• Task details:
Set down the data that follows, exactly and completely.

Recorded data
* * *

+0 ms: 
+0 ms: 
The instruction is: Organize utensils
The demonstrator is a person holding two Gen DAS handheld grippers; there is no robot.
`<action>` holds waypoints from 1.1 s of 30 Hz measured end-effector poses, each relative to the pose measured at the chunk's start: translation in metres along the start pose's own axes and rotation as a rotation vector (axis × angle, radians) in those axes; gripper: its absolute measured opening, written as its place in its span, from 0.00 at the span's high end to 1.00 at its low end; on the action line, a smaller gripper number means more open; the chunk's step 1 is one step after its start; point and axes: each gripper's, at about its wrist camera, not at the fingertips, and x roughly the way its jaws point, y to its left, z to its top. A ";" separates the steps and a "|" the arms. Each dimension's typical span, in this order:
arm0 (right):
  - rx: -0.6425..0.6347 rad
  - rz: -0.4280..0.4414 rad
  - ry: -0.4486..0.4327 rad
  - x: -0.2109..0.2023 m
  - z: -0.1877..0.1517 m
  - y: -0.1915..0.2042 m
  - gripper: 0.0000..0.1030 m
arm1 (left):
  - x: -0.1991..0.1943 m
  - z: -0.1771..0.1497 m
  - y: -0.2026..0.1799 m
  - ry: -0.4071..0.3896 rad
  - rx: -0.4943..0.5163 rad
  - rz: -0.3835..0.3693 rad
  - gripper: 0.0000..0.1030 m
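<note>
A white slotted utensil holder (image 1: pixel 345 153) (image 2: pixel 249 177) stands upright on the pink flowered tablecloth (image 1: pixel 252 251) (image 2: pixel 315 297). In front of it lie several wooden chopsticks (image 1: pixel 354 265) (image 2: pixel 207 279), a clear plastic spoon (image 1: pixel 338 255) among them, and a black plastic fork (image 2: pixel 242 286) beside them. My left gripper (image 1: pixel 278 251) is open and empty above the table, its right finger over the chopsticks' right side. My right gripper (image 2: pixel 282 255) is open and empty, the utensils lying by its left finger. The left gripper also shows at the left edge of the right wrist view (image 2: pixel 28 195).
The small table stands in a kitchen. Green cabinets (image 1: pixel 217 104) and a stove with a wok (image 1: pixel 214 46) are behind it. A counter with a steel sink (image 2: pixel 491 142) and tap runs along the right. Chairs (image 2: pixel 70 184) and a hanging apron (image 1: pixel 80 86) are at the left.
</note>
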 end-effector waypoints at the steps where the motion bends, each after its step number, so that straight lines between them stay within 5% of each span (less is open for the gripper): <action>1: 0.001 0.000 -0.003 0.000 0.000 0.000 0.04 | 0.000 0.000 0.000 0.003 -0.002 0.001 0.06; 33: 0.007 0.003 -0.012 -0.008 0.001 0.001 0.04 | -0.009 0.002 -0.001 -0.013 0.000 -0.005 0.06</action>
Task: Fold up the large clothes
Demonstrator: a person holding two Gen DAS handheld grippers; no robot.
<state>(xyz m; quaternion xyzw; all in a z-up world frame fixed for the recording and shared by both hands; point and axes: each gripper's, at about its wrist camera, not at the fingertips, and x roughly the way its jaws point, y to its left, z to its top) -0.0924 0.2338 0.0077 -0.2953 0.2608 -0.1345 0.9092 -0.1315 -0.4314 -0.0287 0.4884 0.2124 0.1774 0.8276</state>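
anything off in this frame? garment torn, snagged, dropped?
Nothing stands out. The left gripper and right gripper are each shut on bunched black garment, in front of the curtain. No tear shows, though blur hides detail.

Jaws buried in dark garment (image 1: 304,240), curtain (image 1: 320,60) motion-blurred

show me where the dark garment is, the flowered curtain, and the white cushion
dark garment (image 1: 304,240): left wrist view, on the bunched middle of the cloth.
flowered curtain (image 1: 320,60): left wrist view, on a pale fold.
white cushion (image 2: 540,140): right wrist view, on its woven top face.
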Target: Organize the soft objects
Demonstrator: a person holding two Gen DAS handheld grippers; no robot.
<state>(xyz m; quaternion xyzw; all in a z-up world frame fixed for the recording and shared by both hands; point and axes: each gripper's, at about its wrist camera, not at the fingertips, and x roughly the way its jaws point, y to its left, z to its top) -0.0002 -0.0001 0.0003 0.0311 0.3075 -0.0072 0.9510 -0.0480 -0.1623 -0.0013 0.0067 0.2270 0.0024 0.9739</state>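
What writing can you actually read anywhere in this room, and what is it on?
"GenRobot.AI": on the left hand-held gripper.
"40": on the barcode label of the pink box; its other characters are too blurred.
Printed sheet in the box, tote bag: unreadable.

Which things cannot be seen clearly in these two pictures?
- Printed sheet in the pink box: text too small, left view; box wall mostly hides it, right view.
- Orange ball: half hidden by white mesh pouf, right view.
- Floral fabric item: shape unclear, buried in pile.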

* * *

• Exercise response:
+0 ms: 
+0 ms: 
The instruction is: Organize utensils
The demonstrator is a person holding two Gen DAS handheld grippers; there is no robot.
`<action>` holds waypoints from 1.1 s of 30 Hz measured end-effector poses, each relative to the pose measured at the chunk's start: translation in metres along the start pose's own axes and rotation as a rotation vector (axis × angle, radians) in those axes; gripper: its absolute measured opening, written as its place in its span, from 0.00 at the span's high end to 1.00 at its low end; on the action line, a smaller gripper number means more open; the chunk's step 1 is one step after its start; point and axes: each gripper's, at about its wrist camera, not at the fingertips, and x roughly the way its jaws point, y to its left, z to its top. A ";" separates the steps and a "|" the arms. Each dimension's typical span, in this order:
arm0 (right):
  - rx: -0.6425..0.6347 rad
  - rz: -0.4280..0.4414 rad
  - ry: -0.4486..0.4327 rad
  - x: -0.2109..0.2023 m
  - z: -0.1877..0.1517 m
  - y: -0.1915..0.2042 m
  - gripper: 0.0000..0.1030 m
arm1 (left):
  - x: -0.1991..0.1943 m
  - z: -0.1771..0.1497 m
  - y: -0.2026..0.1799 m
  - ry: -0.4071..0.3896 rad
  - rx: -0.4943..0.5163 rad
  - rz: -0.3835..0.3693 rad
  - gripper: 0.0000..0.1030 m
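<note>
A white slotted utensil holder (image 1: pixel 345 153) (image 2: pixel 249 177) stands upright on the pink flowered tablecloth (image 1: pixel 252 251) (image 2: pixel 315 297). In front of it lie several wooden chopsticks (image 1: pixel 354 265) (image 2: pixel 207 279), a clear plastic spoon (image 1: pixel 338 255) among them, and a black plastic fork (image 2: pixel 242 286) beside them. My left gripper (image 1: pixel 278 251) is open and empty above the table, its right finger over the chopsticks' right side. My right gripper (image 2: pixel 282 255) is open and empty, the utensils lying by its left finger. The left gripper also shows at the left edge of the right wrist view (image 2: pixel 28 195).
The small table stands in a kitchen. Green cabinets (image 1: pixel 217 104) and a stove with a wok (image 1: pixel 214 46) are behind it. A counter with a steel sink (image 2: pixel 491 142) and tap runs along the right. Chairs (image 2: pixel 70 184) and a hanging apron (image 1: pixel 80 86) are at the left.
</note>
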 end-effector waypoints at the steps where the motion bends, each after its step number, so that straight lines between them stay within 5% of each span (less is open for the gripper): <action>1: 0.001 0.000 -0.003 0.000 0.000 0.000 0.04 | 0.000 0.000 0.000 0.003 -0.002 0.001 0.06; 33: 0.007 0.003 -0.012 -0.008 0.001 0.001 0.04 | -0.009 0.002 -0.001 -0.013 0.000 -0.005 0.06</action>
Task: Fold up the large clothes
Demonstrator: a person holding two Gen DAS handheld grippers; no robot.
<state>(xyz m; quaternion xyzw; all in a z-up world frame fixed for the recording and shared by both hands; point and axes: each gripper's, at about its wrist camera, not at the fingertips, and x roughly the way its jaws point, y to its left, z to its top) -0.0924 0.2338 0.0077 -0.2953 0.2608 -0.1345 0.9092 -0.1315 -0.4314 -0.0287 0.4884 0.2124 0.1774 0.8276</state>
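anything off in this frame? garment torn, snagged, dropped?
Nothing stands out. The left gripper and right gripper are each shut on bunched black garment, in front of the curtain. No tear shows, though blur hides detail.

Jaws buried in dark garment (image 1: 304,240), curtain (image 1: 320,60) motion-blurred

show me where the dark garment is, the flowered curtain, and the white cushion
dark garment (image 1: 304,240): left wrist view, on the bunched middle of the cloth.
flowered curtain (image 1: 320,60): left wrist view, on a pale fold.
white cushion (image 2: 540,140): right wrist view, on its woven top face.
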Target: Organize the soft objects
Demonstrator: a person holding two Gen DAS handheld grippers; no robot.
<state>(xyz m; quaternion xyzw; all in a z-up world frame fixed for the recording and shared by both hands; point and axes: each gripper's, at about its wrist camera, not at the fingertips, and x roughly the way its jaws point, y to its left, z to its top) -0.0002 -0.0001 0.0003 0.0311 0.3075 -0.0072 0.9510 -0.0480 -0.1623 -0.0013 0.0067 0.2270 0.0024 0.9739</state>
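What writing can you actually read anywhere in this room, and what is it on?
"GenRobot.AI": on the left hand-held gripper.
"40": on the barcode label of the pink box; its other characters are too blurred.
Printed sheet in the box, tote bag: unreadable.

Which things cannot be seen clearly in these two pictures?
- Printed sheet in the pink box: text too small, left view; box wall mostly hides it, right view.
- Orange ball: half hidden by white mesh pouf, right view.
- Floral fabric item: shape unclear, buried in pile.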

No further output is given for this exercise.